A new King's-led study, published in The Proceedings of the National Academy of Sciences, has found that a single factor (a protein coding gene known as Sox8) can make non-ear cells adopt ear character during embryo development. The findings not only demonstrate how cell fate decisions are regulated in the embryo but may also inform reprogramming and regenerative strategies for the ear developmental malformations.
Responsible for the sense of hearing and balance, the inner ear is critically important for communication with the environment. In humans, developmental malformations of the ear have life-long consequences, while age-related hearing defects affect a large proportion of the population. Currently, there are no therapies that involve biological approaches – only hearing aids or cochlear implants, as how the ear normally develops is not fully understood and many of the controlling factors are poorly characterised.
Researchers from the Faculty of Dentistry, Oral and Craniofacial Sciences at King's, in collaboration with colleagues from the Francis Crick Institute, explored the earliest steps in ear development to determine what causes cells to become ear cells, and what makes them different from cells which form other sense organs.
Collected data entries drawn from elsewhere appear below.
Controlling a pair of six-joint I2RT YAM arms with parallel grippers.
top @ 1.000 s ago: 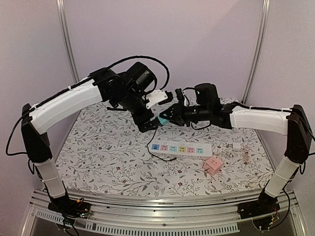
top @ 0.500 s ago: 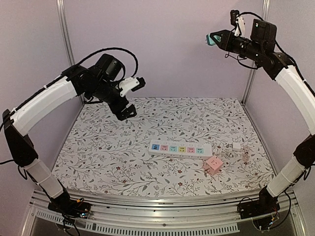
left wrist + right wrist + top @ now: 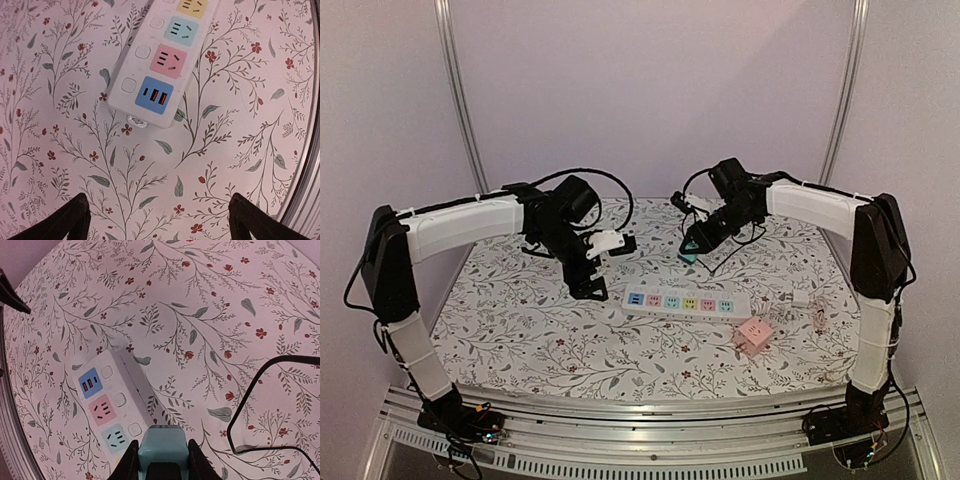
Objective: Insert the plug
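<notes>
1. The right claw (image 3: 691,247) is closed narrow on the teal plug (image 3: 162,442), with a finger on each flank. It holds the plug in the air over the rear part of the bench (image 3: 520,330), and the plug touches nothing
2. The power strip (image 3: 685,303) lies flat on the floral cloth. Its long axis runs left to right across the bench, slightly slanted, with the blue USB face (image 3: 154,95) at the end towards the left arm
3. From the plug, the strip lies below and towards the arms' bases. In the right wrist view the row of sockets runs up to the plug's left edge, and the teal socket (image 3: 115,436) is the closest one in that view
4. The left claw (image 3: 159,200) is spread wide and holds nothing. It hovers just off the strip's USB end and looks down on it
5. The left claw is the nearer to the strip, but the right arm has the plug, so the insertion looks like the right arm's job. The left could steady the strip
6. There are no bins or trays here. The sockets are the only receptacles, and every one in view is empty
7. A black cable (image 3: 260,390) loops on the cloth to the plug's right. A pink cube adapter (image 3: 753,335) and a small white adapter (image 3: 803,298) sit by the strip's right end, and whether they touch it I cannot tell
8. The plug's pins are hidden, so I cannot judge how they line up with the slots
</notes>
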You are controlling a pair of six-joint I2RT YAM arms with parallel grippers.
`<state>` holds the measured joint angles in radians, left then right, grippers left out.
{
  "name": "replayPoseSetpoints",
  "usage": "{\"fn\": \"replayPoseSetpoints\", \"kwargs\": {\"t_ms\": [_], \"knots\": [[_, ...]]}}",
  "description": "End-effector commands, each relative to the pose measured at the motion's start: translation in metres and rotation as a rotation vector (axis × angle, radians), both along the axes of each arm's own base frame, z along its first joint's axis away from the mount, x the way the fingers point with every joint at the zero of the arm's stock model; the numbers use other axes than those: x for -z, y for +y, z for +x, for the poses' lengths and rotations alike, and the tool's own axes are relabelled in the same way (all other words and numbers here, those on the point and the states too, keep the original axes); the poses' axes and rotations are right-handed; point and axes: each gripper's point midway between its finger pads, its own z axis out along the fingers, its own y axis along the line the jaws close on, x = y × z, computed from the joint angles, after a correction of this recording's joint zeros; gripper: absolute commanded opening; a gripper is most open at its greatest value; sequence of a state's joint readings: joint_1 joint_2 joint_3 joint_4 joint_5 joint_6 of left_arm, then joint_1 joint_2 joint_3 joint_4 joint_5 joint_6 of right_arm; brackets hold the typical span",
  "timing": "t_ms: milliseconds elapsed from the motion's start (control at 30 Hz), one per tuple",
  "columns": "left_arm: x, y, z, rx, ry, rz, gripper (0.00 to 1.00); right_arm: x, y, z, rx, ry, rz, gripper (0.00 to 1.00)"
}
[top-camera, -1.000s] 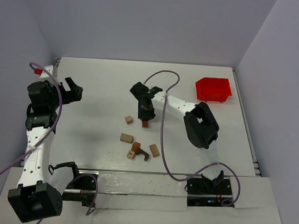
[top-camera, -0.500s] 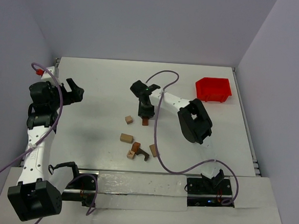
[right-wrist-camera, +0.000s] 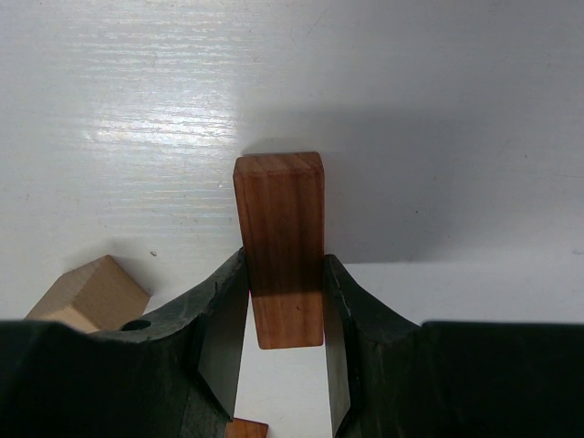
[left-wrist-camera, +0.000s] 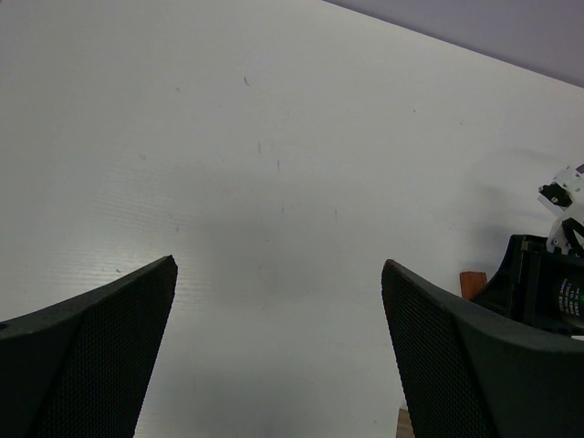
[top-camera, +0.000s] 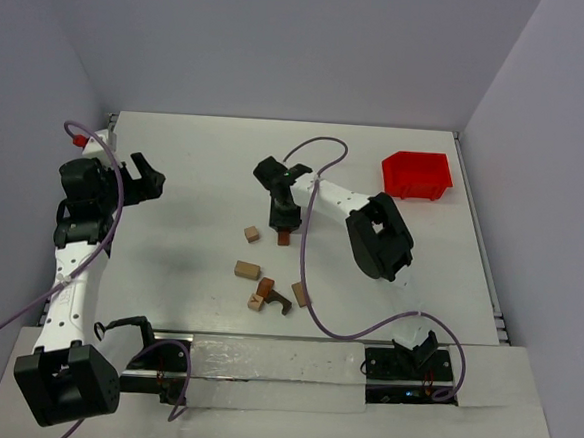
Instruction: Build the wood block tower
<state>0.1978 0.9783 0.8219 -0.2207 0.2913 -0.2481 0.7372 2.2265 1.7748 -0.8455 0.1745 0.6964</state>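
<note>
**Operator:** Which step am I on?

**Spotter:** An early one, as I judge it: nowhere on the flat white table do you have a tower. The red plastic bin sits at two o'clock, well apart from the work. Your right gripper is near the table's middle. Its jaws are narrowed onto a reddish-brown wooden bar, clamping its long sides, with the far end poking out past the fingertips. Your left gripper hangs at nine o'clock, jaws wide, nothing between them.

**Operator:** And the other pieces?

**Spotter:** A small tan wooden cube lies near the bar, at nine o'clock from it. The loose wood blocks, a dark arch among them, cluster at six to seven o'clock from your right gripper.

**Operator:** What does the next move ask of me?

**Spotter:** I can't tell whether the bar touches the table. You likely want it seated flat and square as a base. Then part the jaws gently and lift straight up, so the fingers don't drag it or nudge the cube.
</note>
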Motion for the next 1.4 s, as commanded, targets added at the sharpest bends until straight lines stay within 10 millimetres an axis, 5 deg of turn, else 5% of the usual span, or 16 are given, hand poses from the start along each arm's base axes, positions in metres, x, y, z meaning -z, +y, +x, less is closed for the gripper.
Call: {"fn": "replayPoseSetpoints", "kwargs": {"t_ms": [0, 100, 267, 400, 567, 733, 867, 1000, 1167, 1367], "knots": [[-0.013, 0.001, 0.008, -0.005, -0.049, 0.01, 0.99, 0.022, -0.002, -0.005, -0.005, 0.036, -0.032, 0.46], [-0.012, 0.003, 0.009, -0.01, -0.044, 0.011, 0.99, 0.02, 0.001, -0.006, -0.009, 0.041, -0.011, 0.73], [-0.013, -0.001, 0.01, 0.007, -0.039, -0.009, 0.99, -0.003, 0.008, -0.009, -0.034, 0.013, 0.043, 0.9], [-0.022, -0.006, 0.006, 0.041, -0.061, 0.01, 0.99, -0.054, 0.02, -0.002, -0.092, -0.071, 0.129, 0.94], [-0.032, -0.037, -0.013, 0.276, -0.092, 0.065, 0.99, -0.168, 0.026, -0.006, -0.319, -0.269, 0.282, 0.95], [-0.026, -0.061, -0.027, 0.417, -0.061, 0.092, 0.91, -0.22, 0.009, -0.031, -0.489, -0.397, 0.33, 1.0], [-0.003, -0.082, -0.036, 0.458, 0.003, 0.185, 0.88, -0.218, -0.032, -0.038, -0.455, -0.479, 0.24, 1.0], [0.031, -0.131, -0.058, 0.54, 0.126, 0.178, 0.9, -0.225, -0.085, -0.039, -0.367, -0.557, 0.186, 1.0], [0.078, -0.154, -0.083, 0.606, 0.342, 0.18, 0.76, -0.207, -0.137, -0.026, -0.222, -0.482, 0.133, 1.0], [0.087, -0.187, -0.096, 0.684, 0.505, 0.164, 0.81, -0.187, -0.152, -0.024, -0.169, -0.46, 0.154, 1.0]]}}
Ear development is a fascinating process and our findings provide a fundamental steppingstone to understand how multipotent progenitors become definitive ear cells during normal development and which processes go awry in disease.– Dr Ailin Leticia Buzzi, lead author on the study
The adult inner ear has a very complex anatomy. It contains many different cell types such as sensory hair cells, which receive sound and balance information from the outside world and transform it into an electrical signal that is transmitted to the brain by neurons of the cochlear-vestibular ganglion. Supporting cells help the hair cells in their role, while other cells are specialised to ensure the right composition of inner ear fluids.
Despite this complexity, during embryo development the ear develops from a simple sheet of cells that first make a vesicle, which is then gradually transformed into the adult structure. While this happens, different cell types differentiate at the right place and time. This incredibly complicated and requires coordination of many different processes.
It is remarkable that a single transcription factor can activate the 'ear programme' in cells that normally never form the ear. Our findings may pave the way to reprogramme any cell towards ear identity in the future.– Professor Andrea Streit, corresponding author and Head of Centre for Craniofacial & Regenerative Biology
Using a combination of different methods ranging from embryological approaches to state-of-the-art molecular methods the King's team identified a single factor that initiates the ear program: the transcription factor Sox8. Transcription factors regulate other genes to make sure that they are expressed in the desired cells at the right time and in the right amount throughout the life of the cell and the organism.
Expressing Sox8 in non-ear cells that normally generate other sense organs makes them to form vesicles that look like ear vesicles and have a genetic make-up similar to normal ear vesicles. More surprisingly, they can be found not just near the normal ear, but all over the head and generate neurons like the normal ear. This is a key finding as it is the first time that a factor not only induced the morphological changes that happen during normal ear formation, but also activates the programme to produce specialised cell types in the ear: the neurons.
Future research will need to identify how Sox8 works, and whether it works alone or with co-factors. The authors hope this will lead to a pathway towards reprogramming other cells into ear cells and inform regenerative strategy for ear developmental malformations.
'Sox8 remodels the cranial ectoderm to generate the ear' (DOI: 10.1073/pnas.2118938119) (Ailin Leticia Buzzi, Jingchen Chen, Alexandre Thiery, Julien Delile, & Andrea Streit) was published in The Proceedings of the National Academy of Sciences.